Fidelity Digital Assets has released a groundbreaking research report that fundamentally challenges the traditional 60/40 investment portfolio model, arguing that a zero Bitcoin allocation now requires an actively defended rationale. Published on March 25, the study, authored by Chris Kuiper, asserts that Bitcoin's role in institutional portfolios can no longer be dismissed as a fringe consideration, especially as the foundational assumptions behind the classic 60% stocks/40% bonds mix face increasing pressure.
The report opens with a direct question: "What is your current bitcoin allocation, and why?" Fidelity's research team contends that while zero exposure may still be valid, it now demands a "well-informed rationale." The argument is built on Bitcoin's historical performance data, noting it has been the top-performing asset in 11 of the past 15 years and has posted the highest returns and risk-adjusted returns (measured by Sharpe and Sortino ratios) across multiple time horizons among the assets examined.
One of the report's key macro claims is that changes in global M2 money supply have explained 87% of Bitcoin's price changes over the past 15 years on an r-squared basis. Fidelity explicitly notes this correlation does not prove causation but uses it to highlight Bitcoin's sensitivity to monetary expansion. The study also positions Bitcoin as complementary to gold in diversified portfolios, sharing an inflation-hedge narrative but remaining distinct.

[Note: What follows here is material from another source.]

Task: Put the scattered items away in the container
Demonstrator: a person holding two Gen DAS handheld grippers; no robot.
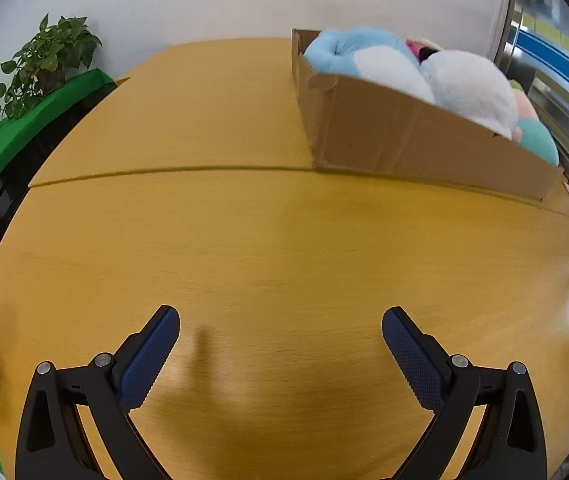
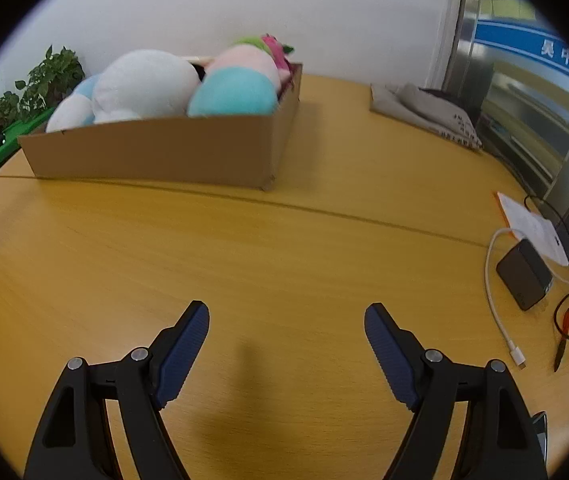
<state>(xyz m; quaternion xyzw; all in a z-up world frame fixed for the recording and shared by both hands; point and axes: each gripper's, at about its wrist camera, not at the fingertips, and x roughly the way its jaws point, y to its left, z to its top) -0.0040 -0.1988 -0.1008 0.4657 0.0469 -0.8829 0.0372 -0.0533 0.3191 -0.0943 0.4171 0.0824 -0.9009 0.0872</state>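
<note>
A brown cardboard box [image 1: 416, 148] stands on the wooden table at the back right in the left wrist view, and at the back left in the right wrist view [image 2: 156, 156]. It holds several plush toys: a light blue and white one [image 1: 368, 60], a big white one [image 2: 144, 84], a turquoise one [image 2: 232, 96] and a pink one [image 2: 244, 60]. My left gripper [image 1: 280, 320] is open and empty, low over the bare table. My right gripper [image 2: 286, 314] is open and empty too, in front of the box.
Potted plants [image 1: 44, 60] and a green ledge [image 1: 24, 128] are at the far left. In the right wrist view a grey folded cloth [image 2: 424, 112], papers [image 2: 532, 224], a dark power bank [image 2: 524, 276], a white cable [image 2: 496, 312] and a red pen [image 2: 562, 340] lie at the right.
</note>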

The portfolio construction analysis is particularly consequential. Using a traditional 60/40 portfolio of US stocks and aggregate US bonds as a baseline, Fidelity's modeling shows that adding Bitcoin would have historically lifted both annual and total returns. While volatility increased, this was compensated by stronger risk-adjusted returns, with the most significant improvement in Sharpe and Sortino ratios occurring when allocations moved from 1% to 3%. Notably, maximum drawdowns did not increase as dramatically as assumed, partly due to Bitcoin's low correlation with other assets and annual rebalancing.
In a more aggressive mean-variance optimization exercise using conservative assumptions (25% expected annual return and 50% volatility for Bitcoin), the maximum-Sharpe portfolio included 9.4% Bitcoin and no bonds at all. A separate Kelly Criterion exercise suggested a 65% position size using historical returns, though Fidelity immediately cautioned this was not a recommendation, with more conservative assumptions bringing the figure down to 10%.
The report directly challenges the durability of the tailwinds that benefited the 60/40 portfolio over the last decade, including four decades of falling interest rates and repeated policy support for credit markets. It questions whether bonds can continue to offer the same ballast given risks of sharp losses and negative real returns, and whether elevated equity valuations leave markets "priced for perfection."
Concurrently, Fidelity Investments demonstrated its conviction by purchasing $83 million worth of Bitcoin, as reported by market analyst Crypto Rover on March 26, 2026. This substantial accumulation, occurring while Bitcoin showed resilience trading around $69,000-$69,935, reinforces the institutional demand trend. The purchase signals long-term confidence in Bitcoin's value and its future function in the financial system, despite recent price consolidation between $65,878 and $75,000 over the past 28 days amid geopolitical tensions.